Entries taken from a collection
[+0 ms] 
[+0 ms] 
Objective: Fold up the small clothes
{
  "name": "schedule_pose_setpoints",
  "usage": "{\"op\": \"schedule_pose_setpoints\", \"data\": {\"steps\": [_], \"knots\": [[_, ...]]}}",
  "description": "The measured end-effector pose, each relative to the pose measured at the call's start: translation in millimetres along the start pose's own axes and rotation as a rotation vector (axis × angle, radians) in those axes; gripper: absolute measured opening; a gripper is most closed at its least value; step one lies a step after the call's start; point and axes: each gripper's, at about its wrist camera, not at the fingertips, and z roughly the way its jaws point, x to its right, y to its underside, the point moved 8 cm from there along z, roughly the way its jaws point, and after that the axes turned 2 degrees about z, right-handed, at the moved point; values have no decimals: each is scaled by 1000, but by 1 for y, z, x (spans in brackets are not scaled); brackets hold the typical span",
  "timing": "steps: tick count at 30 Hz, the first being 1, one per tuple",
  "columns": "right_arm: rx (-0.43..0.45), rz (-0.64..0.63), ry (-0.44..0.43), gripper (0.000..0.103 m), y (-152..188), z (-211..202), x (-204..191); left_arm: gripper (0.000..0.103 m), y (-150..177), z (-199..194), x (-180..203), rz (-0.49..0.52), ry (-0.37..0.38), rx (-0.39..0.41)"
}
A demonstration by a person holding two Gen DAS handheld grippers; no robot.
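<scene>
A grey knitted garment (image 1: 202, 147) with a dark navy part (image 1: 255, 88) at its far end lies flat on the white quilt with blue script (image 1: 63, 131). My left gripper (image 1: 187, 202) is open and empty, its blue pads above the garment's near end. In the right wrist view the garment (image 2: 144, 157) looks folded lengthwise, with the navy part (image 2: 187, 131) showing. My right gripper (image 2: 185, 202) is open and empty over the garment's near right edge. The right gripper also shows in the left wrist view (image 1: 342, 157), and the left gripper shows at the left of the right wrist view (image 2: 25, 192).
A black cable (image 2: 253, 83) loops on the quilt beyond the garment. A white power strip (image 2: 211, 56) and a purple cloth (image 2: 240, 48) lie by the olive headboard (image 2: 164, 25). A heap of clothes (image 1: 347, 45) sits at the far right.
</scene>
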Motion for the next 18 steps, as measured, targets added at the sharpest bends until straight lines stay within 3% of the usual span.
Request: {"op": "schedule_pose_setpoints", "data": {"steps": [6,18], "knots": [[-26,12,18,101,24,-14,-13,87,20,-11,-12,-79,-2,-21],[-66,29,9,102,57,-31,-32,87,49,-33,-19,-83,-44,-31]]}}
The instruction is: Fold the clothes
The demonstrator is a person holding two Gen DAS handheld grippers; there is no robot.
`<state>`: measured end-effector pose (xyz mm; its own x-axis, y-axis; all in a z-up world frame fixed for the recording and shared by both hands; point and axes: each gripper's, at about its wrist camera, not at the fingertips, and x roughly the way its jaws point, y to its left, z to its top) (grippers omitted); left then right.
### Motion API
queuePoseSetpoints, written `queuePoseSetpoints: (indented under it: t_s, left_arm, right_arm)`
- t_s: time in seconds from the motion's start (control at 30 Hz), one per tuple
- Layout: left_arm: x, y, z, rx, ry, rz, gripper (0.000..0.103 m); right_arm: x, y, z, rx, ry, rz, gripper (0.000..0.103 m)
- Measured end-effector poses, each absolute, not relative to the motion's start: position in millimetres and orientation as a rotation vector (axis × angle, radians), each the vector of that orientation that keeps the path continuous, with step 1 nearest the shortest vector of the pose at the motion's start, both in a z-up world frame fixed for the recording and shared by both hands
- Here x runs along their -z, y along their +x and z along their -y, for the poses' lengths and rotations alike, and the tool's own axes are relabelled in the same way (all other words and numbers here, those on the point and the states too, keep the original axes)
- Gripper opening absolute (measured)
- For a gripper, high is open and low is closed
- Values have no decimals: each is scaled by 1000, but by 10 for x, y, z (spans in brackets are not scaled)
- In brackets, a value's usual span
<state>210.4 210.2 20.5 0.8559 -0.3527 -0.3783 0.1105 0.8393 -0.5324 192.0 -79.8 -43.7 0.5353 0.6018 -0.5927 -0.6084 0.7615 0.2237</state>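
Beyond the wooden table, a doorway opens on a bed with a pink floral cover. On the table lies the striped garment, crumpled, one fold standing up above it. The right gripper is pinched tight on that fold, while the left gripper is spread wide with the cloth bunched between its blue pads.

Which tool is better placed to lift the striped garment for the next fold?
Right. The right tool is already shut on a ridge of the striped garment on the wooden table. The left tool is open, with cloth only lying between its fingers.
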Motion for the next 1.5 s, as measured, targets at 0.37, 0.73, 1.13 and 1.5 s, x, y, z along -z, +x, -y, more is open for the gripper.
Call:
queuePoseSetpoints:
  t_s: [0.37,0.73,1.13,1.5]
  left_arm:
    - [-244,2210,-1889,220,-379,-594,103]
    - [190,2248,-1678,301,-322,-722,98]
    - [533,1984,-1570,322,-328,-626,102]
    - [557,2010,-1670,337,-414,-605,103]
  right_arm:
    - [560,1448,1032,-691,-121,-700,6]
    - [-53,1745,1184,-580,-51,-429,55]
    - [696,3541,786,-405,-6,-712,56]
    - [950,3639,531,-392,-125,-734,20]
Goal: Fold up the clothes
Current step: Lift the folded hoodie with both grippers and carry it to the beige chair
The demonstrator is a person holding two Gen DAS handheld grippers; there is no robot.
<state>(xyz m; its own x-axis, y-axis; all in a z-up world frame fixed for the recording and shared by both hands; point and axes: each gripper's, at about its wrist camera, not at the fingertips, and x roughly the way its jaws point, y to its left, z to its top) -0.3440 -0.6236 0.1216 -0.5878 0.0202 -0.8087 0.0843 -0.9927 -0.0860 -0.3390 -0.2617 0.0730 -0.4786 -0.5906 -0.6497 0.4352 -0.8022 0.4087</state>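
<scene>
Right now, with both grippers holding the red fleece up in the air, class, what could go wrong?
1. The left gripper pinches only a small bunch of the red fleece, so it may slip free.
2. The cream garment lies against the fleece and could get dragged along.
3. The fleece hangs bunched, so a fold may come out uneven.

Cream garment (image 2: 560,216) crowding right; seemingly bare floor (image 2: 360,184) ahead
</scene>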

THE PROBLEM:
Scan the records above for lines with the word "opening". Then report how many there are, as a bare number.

EXERCISE SOLUTION:
2